1Department of Medicine-Cardiology, UT Health San Antonio, Texas

2Department of Internal Medicine, Methodist Dallas Medical Center, Texas

3Department of Biology, The University of Texas at Arlington, Texas

*Corresponding author: Mouhamed Nashawi, Department of Medicine, MC 7870 UT Health San Antonio 7703 Floyd Curl Dr., San Antonio-78229-3900, Texas

Received: April 03, 2021; Accepted: May 01, 2021; Published: May 08, 2021

Abstract

The emergence of Type 2 Diabetes Mellitus (T2DM) as a clinical syndrome deviating from rudimentary models including “glucose-insulin” disparities to a clinical syndrome impinged upon hyperactivation of inflammatory-mediated signaling pathways, maladaptive pathophysiological changes, and pleiotropic sequelae has not only changed the nature of discussions regarding diabetes in academic circles, but also the treatment of T2DM clinically.
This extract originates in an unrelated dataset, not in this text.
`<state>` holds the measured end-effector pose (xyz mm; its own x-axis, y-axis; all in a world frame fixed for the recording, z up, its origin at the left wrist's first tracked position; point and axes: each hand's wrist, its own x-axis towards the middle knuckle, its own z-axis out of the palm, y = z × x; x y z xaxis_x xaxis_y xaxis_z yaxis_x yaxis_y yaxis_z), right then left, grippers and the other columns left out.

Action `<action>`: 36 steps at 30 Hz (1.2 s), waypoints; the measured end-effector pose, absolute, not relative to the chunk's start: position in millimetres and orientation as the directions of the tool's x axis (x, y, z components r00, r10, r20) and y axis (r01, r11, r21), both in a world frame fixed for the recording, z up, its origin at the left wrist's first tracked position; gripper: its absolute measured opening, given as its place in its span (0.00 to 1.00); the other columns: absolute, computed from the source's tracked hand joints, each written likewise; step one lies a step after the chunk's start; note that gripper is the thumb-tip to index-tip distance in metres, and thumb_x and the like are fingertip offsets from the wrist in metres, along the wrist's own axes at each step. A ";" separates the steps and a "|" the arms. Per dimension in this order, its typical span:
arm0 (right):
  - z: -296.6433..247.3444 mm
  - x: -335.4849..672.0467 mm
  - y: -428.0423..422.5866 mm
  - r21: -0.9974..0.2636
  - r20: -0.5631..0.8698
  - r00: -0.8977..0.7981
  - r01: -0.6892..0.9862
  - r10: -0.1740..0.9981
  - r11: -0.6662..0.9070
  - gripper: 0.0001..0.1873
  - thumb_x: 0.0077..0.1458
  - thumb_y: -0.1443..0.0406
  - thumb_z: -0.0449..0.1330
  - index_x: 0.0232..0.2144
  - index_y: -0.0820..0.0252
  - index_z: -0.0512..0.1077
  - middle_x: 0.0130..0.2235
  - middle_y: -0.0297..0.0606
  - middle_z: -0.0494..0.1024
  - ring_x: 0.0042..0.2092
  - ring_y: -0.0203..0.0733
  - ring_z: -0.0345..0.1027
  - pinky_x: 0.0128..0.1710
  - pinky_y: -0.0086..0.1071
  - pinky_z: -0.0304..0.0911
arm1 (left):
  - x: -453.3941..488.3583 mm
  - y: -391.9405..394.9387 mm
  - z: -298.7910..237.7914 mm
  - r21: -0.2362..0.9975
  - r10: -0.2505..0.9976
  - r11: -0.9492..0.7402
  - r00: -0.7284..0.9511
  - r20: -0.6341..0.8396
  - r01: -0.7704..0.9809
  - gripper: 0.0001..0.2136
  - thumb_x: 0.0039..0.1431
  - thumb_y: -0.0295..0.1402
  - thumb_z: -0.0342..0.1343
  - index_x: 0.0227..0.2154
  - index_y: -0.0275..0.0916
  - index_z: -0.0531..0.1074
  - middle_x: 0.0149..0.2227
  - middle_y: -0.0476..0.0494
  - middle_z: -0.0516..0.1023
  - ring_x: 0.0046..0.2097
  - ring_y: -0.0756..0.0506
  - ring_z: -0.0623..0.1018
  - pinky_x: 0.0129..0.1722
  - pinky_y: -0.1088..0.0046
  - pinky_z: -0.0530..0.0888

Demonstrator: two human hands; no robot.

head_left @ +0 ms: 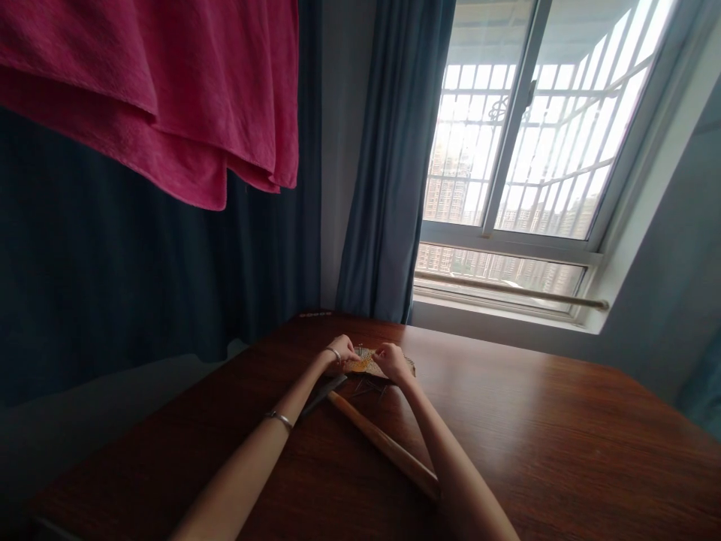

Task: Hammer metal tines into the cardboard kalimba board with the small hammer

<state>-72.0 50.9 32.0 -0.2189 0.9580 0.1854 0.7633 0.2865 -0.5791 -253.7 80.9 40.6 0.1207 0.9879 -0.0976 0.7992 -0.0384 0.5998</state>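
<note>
My left hand (340, 353) and my right hand (390, 361) are close together over a small flat piece (365, 364), light and speckled with a yellow patch, lying on the table. A small upright metal nail (360, 349) seems to stand at its far side. Both hands have their fingers pinched at this piece; what lies between the fingertips is too small to make out. Just in front lie several thin dark nails (369, 387). Nearer to me is a hammer (383, 442), its wooden handle slanting toward my right forearm and its dark head beside my left wrist.
The brown wooden table (541, 428) reaches to the window wall. Dark blue curtains (388, 165) hang behind it, and a pink towel (185, 98) hangs at upper left. A barred window (507, 150) with a rail (512, 291) across its lower part is on the right.
</note>
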 end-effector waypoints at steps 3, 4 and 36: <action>27.2 -82.7 62.8 -0.559 0.318 -0.166 0.763 0.934 0.325 0.13 0.54 0.68 0.49 0.39 0.62 0.70 0.41 0.43 0.73 0.42 0.38 0.65 0.40 0.28 0.56 | -252.9 79.5 34.5 0.656 0.999 -0.030 0.053 -0.015 0.754 0.12 0.41 0.35 0.60 0.29 0.32 0.75 0.18 0.49 0.72 0.20 0.53 0.69 0.20 0.80 0.63; 24.7 -86.8 65.9 -0.552 0.341 -0.171 0.759 0.924 0.344 0.14 0.54 0.70 0.49 0.40 0.62 0.71 0.42 0.43 0.73 0.42 0.37 0.65 0.41 0.27 0.56 | -252.4 78.8 33.3 0.664 0.998 -0.043 0.057 0.000 0.746 0.12 0.41 0.35 0.60 0.29 0.33 0.75 0.19 0.48 0.73 0.21 0.52 0.70 0.21 0.79 0.64; 17.1 -105.6 67.8 -0.647 0.278 -0.143 0.703 0.950 0.295 0.13 0.53 0.63 0.50 0.33 0.60 0.74 0.31 0.36 0.77 0.33 0.36 0.68 0.30 0.24 0.59 | -249.2 78.0 54.3 0.636 0.983 -0.160 0.184 0.029 0.755 0.10 0.44 0.32 0.55 0.30 0.33 0.76 0.28 0.42 0.78 0.29 0.48 0.76 0.25 0.78 0.69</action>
<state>-105.6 67.8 17.1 -0.1430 0.9500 0.2777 0.7034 0.2949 -0.6468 -249.2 78.0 54.3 0.1835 0.9826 0.0295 0.7551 -0.1601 0.6357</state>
The new challenges faced in preventing the advancement of T2DM coupled with the management of associated chronic disease states have impelled avenues for innovative treatments for T2DM sequelae while also ensuring glycemic control. For example, Sodium-Glucose Transport 2 inhibitors (SGLT2i) and Glucagon-Like Peptide-1 Receptor Agonist (GLP-1RA), in addition to passing mandated Food and Drug Administration (FDA) Cardiovascular Outcome Trials (CVOT), have displayed positive outcomes with respect to cardiorenal considerations in patients with T2DM. Such performances have recently elevated these pleiotropic medications to higher tiers of recommendations by medical societies such as the American Diabetes Association and the American College of Cardiology. Moreover, the tandem of the notion that pleiotropic pharmacotherapeutic options with an expanded understanding of T2DM on the epigenetic, molecular, and cellular domains have galvanized researchers to explore pharmacologic mechanisms in the context of our ever-changing model in T2DM. In this communication, we would like to use lessons from the “Effects of aspirin for primary prevention in persons with diabetes mellitus” (ASCEND) trial to implore aspiring researchers and practitioners to explore, or at least consider external factors of the T2DM patient populous when reporting findings of cardiovascular clinical endpoints for proper context.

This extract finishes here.